Assigned task —
Print out the data precisely as it appears here, with no pictures.

Data shown —
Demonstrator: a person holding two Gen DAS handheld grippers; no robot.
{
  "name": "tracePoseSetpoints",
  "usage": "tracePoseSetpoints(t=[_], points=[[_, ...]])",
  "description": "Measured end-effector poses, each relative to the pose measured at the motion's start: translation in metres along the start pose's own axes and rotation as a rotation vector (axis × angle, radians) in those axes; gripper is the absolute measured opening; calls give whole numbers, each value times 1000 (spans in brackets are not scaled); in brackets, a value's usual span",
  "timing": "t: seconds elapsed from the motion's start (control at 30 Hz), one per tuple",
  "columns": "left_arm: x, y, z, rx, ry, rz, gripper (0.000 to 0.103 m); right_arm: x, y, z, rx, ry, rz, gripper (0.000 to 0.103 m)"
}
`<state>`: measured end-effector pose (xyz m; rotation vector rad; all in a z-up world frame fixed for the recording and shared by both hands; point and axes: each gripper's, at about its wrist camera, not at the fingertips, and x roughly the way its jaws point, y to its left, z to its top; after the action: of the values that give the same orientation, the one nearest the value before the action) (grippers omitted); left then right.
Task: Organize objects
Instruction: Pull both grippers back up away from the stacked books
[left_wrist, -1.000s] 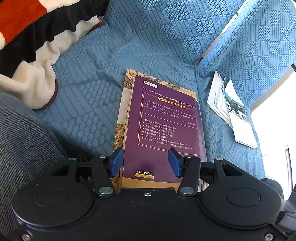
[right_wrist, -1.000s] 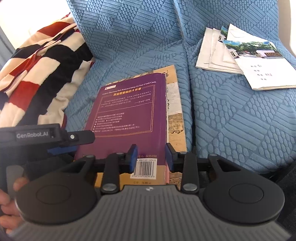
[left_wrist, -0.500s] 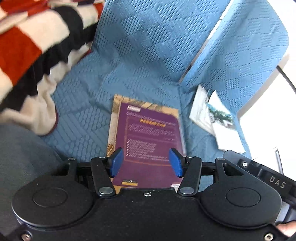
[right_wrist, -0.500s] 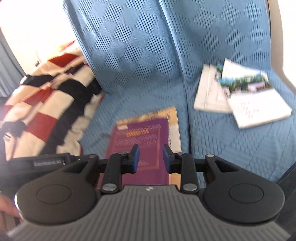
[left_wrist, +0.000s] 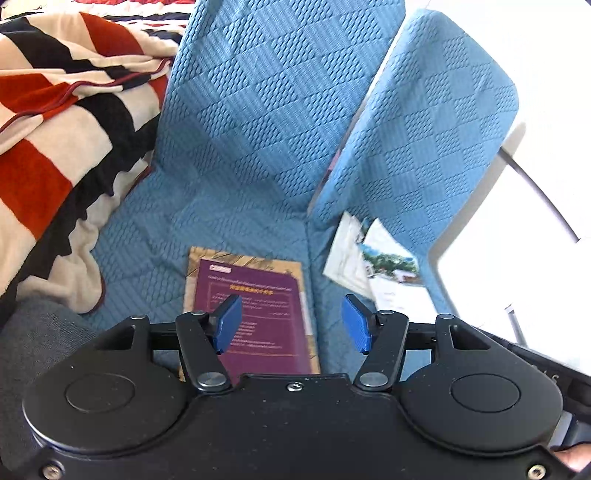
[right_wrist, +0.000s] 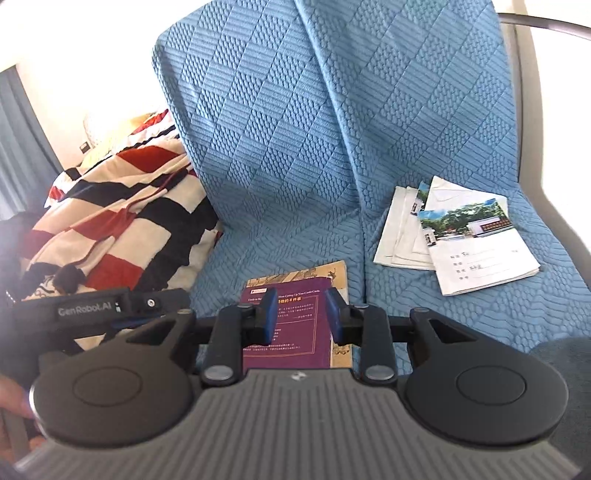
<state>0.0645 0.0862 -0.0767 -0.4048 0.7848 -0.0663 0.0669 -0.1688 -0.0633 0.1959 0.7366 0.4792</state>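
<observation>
On blue sofa seat we see purple book stacked on yellowish book. Our left gripper jaws opening, empty; right gripper narrow gap, grasping nothing. Booklets lie well apart.

I see a sofa under a blue quilted cover; a striped blanket heaped at its left edge; bright daylight behind.

A blue quilted sofa carries a striped blanket at left, stacked books lower centre, and booklets at right.
</observation>
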Motion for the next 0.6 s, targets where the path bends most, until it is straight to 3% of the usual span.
tracePoseSetpoints(t=[0.6], points=[[-10, -52, -2, 71, -15, -60, 63, -27, -16, -2, 9, -29, -82, 33]])
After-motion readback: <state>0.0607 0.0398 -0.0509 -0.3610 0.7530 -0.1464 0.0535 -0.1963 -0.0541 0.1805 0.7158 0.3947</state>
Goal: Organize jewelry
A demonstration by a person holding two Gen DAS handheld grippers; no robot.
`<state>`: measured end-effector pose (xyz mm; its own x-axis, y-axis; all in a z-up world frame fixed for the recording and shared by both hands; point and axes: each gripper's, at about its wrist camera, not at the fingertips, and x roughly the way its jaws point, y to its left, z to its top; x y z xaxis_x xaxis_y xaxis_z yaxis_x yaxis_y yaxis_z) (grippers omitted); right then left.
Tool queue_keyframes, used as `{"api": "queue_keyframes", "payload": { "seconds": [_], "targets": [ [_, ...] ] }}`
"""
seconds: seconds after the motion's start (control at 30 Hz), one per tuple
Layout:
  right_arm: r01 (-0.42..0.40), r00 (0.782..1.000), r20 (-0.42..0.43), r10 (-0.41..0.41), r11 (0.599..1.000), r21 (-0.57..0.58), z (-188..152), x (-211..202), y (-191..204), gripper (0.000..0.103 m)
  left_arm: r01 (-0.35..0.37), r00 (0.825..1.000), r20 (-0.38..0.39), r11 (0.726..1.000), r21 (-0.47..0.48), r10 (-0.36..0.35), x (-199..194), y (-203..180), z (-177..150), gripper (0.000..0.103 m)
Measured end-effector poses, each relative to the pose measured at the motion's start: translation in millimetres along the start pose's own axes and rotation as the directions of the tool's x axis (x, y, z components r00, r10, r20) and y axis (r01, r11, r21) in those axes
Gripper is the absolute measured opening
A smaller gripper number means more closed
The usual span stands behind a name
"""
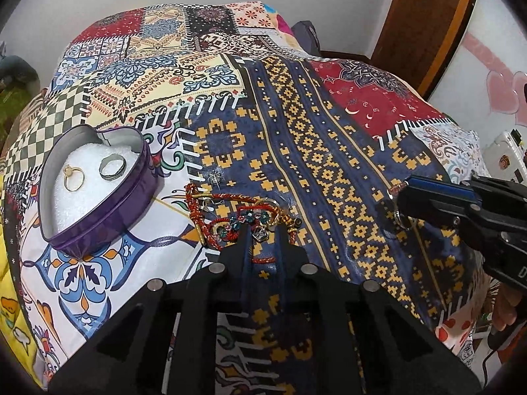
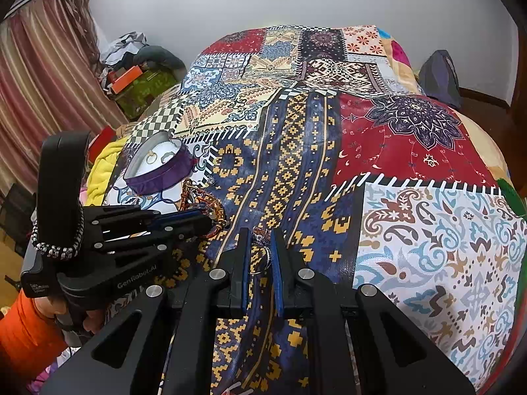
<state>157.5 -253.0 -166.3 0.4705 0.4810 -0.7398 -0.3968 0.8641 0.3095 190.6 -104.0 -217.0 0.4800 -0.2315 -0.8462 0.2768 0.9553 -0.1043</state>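
A tangle of red cord bracelets (image 1: 210, 204) with flower beads lies on the bedspread. My left gripper (image 1: 263, 228) points down into it, shut on a small silver charm (image 1: 260, 235) at the tangle's near edge. To the left stands a purple heart-shaped tin (image 1: 98, 220) lined with white foam, holding a gold ring (image 1: 74, 177) and a silver ring (image 1: 113, 166). In the right wrist view my right gripper (image 2: 260, 233) is shut on a silver hoop earring (image 2: 263, 260), just above the blue-and-yellow cloth. The left gripper (image 2: 210, 220) is beside it, in front of the tin (image 2: 158, 177).
A patchwork bedspread (image 2: 411, 151) covers the whole bed. A hand in an orange sleeve (image 2: 26, 329) holds the left gripper, whose handle wears a black beaded bracelet (image 2: 56, 247). Boxes and clothes (image 2: 131, 79) pile up by the curtain; a dark bag (image 2: 439, 75) sits far right.
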Motion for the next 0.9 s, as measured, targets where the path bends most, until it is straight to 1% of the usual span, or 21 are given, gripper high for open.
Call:
{"api": "queue_keyframes", "payload": {
  "seconds": [0.07,0.17,0.43,0.73,0.9],
  "targets": [
    [-0.003,1.000,0.002,0.003,1.000,0.002,0.1,-2.2,0.8,0.011,0.000,1.000,-0.001,1.000,-0.006,0.000,-1.3,0.4,0.2,0.007],
    [-0.001,1.000,0.010,0.001,1.000,-0.004,1.1,-6.0,3.7,0.011,0.021,1.000,0.012,1.000,-0.021,-0.020,-9.4,0.9,-0.4,0.007],
    [-0.007,0.999,0.039,0.009,0.999,-0.042,11.4,-14.5,25.7,0.011,0.037,0.994,0.105,0.999,-0.025,-0.034,-57.8,2.2,-5.6,0.007],
    [-0.030,0.997,0.068,0.036,0.995,-0.092,31.8,-10.3,60.7,0.011,0.035,0.979,0.202,0.995,-0.088,-0.017,-107.3,36.0,-6.3,0.007],
    [-0.042,0.995,0.086,0.053,0.991,-0.127,45.8,-4.8,81.5,0.011,0.016,0.968,0.249,0.993,-0.117,0.014,-126.3,58.5,-6.7,0.007]
  ]
}}
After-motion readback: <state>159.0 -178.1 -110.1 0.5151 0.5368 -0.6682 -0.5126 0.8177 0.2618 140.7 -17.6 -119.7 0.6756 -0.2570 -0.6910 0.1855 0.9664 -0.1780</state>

Response to the task —
Demonstrator: a person holding two Gen DAS handheld grippers; no robot.
{
  "name": "tracePoseSetpoints",
  "usage": "tracePoseSetpoints(t=[_], points=[[_, ...]])",
  "description": "Measured end-effector poses, each relative to the pose measured at the motion's start: translation in metres along the start pose's own axes and rotation as a rotation vector (axis × angle, radians) in those axes; gripper is the absolute measured opening; calls give whole numbers, each value times 1000 (spans in brackets are not scaled); in brackets, a value's usual span",
  "timing": "t: seconds elapsed from the motion's start (control at 30 Hz), one per tuple",
  "columns": "left_arm: x, y, z, rx, ry, rz, gripper (0.000 to 0.103 m); right_arm: x, y, z, rx, ry, rz, gripper (0.000 to 0.103 m)"
}
`<state>`: measured end-effector pose (xyz m; rotation vector rad; all in a z-up world frame fixed for the recording and shared by both hands; point and axes: each gripper's, at about its wrist camera, not at the fingertips, and x roughly the way its jaws point, y to its left, z to its top; after the action: of the values that give the same orientation, the one nearest the value before the action) (grippers omitted); left then right.
Task: Organize objects
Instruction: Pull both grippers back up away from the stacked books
[left_wrist, -1.000s] 
[right_wrist, -1.000s] 
[left_wrist, -0.500s] 
[right_wrist, -0.500s] 
[left_wrist, +0.000s] 
[right_wrist, +0.000s] 
<state>0.0645 0.0862 -0.0767 -0.4048 0.7848 -0.0663 0.0669 -0.1688 -0.0633 0.1959 0.7366 0.4792</state>
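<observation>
On blue sofa seat we see purple book stacked on yellowish book. Our left gripper jaws opening, empty; right gripper narrow gap, grasping nothing. Booklets lie well apart.

I see a sofa under a blue quilted cover; a striped blanket heaped at its left edge; bright daylight behind.

A blue quilted sofa carries a striped blanket at left, stacked books lower centre, and booklets at right.
</observation>
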Motion for the next 0.6 s, targets where the path bends most, until it is straight to 3% of the usual span.
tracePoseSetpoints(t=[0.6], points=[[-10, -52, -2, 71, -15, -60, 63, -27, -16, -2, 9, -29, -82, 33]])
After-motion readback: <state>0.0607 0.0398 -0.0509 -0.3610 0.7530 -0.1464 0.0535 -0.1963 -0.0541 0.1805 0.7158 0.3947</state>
Goal: Organize jewelry
A demonstration by a person holding two Gen DAS handheld grippers; no robot.
`<state>`: measured end-effector pose (xyz mm; its own x-axis, y-axis; all in a z-up world frame fixed for the recording and shared by both hands; point and axes: each gripper's, at about its wrist camera, not at the fingertips, and x roughly the way its jaws point, y to its left, z to its top; x y z xaxis_x xaxis_y xaxis_z yaxis_x yaxis_y yaxis_z) (grippers omitted); right then left.
Tool queue_keyframes, used as `{"api": "queue_keyframes", "payload": { "seconds": [_], "targets": [ [_, ...] ] }}`
"""
seconds: seconds after the motion's start (control at 30 Hz), one per tuple
Layout:
  right_arm: r01 (-0.42..0.40), r00 (0.782..1.000), r20 (-0.42..0.43), r10 (-0.41..0.41), r11 (0.599..1.000), r21 (-0.57..0.58), z (-188..152), x (-211..202), y (-191..204), gripper (0.000..0.103 m)
  left_arm: r01 (-0.35..0.37), r00 (0.825..1.000), r20 (-0.38..0.39), r11 (0.726..1.000), r21 (-0.47..0.48), r10 (-0.36..0.35), x (-199..194), y (-203..180), z (-177..150), gripper (0.000..0.103 m)
Measured end-effector poses, each relative to the pose measured at the motion's start: translation in millimetres along the start pose's own axes and rotation as the directions of the tool's x axis (x, y, z components r00, r10, r20) and y axis (r01, r11, r21) in those axes
Gripper is the absolute measured opening
A smaller gripper number means more closed
The usual span stands behind a name
"""
<state>157.5 -253.0 -166.3 0.4705 0.4810 -0.7398 -0.3968 0.8641 0.3095 190.6 -104.0 -217.0 0.4800 -0.2315 -0.8462 0.2768 0.9553 -0.1043</state>
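A tangle of red cord bracelets (image 1: 210, 204) with flower beads lies on the bedspread. My left gripper (image 1: 263, 228) points down into it, shut on a small silver charm (image 1: 260, 235) at the tangle's near edge. To the left stands a purple heart-shaped tin (image 1: 98, 220) lined with white foam, holding a gold ring (image 1: 74, 177) and a silver ring (image 1: 113, 166). In the right wrist view my right gripper (image 2: 260, 233) is shut on a silver hoop earring (image 2: 263, 260), just above the blue-and-yellow cloth. The left gripper (image 2: 210, 220) is beside it, in front of the tin (image 2: 158, 177).
A patchwork bedspread (image 2: 411, 151) covers the whole bed. A hand in an orange sleeve (image 2: 26, 329) holds the left gripper, whose handle wears a black beaded bracelet (image 2: 56, 247). Boxes and clothes (image 2: 131, 79) pile up by the curtain; a dark bag (image 2: 439, 75) sits far right.
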Motion for the next 0.9 s, as measured, targets where the path bends most, until it is straight to 1% of the usual span, or 21 are given, gripper high for open.
Call:
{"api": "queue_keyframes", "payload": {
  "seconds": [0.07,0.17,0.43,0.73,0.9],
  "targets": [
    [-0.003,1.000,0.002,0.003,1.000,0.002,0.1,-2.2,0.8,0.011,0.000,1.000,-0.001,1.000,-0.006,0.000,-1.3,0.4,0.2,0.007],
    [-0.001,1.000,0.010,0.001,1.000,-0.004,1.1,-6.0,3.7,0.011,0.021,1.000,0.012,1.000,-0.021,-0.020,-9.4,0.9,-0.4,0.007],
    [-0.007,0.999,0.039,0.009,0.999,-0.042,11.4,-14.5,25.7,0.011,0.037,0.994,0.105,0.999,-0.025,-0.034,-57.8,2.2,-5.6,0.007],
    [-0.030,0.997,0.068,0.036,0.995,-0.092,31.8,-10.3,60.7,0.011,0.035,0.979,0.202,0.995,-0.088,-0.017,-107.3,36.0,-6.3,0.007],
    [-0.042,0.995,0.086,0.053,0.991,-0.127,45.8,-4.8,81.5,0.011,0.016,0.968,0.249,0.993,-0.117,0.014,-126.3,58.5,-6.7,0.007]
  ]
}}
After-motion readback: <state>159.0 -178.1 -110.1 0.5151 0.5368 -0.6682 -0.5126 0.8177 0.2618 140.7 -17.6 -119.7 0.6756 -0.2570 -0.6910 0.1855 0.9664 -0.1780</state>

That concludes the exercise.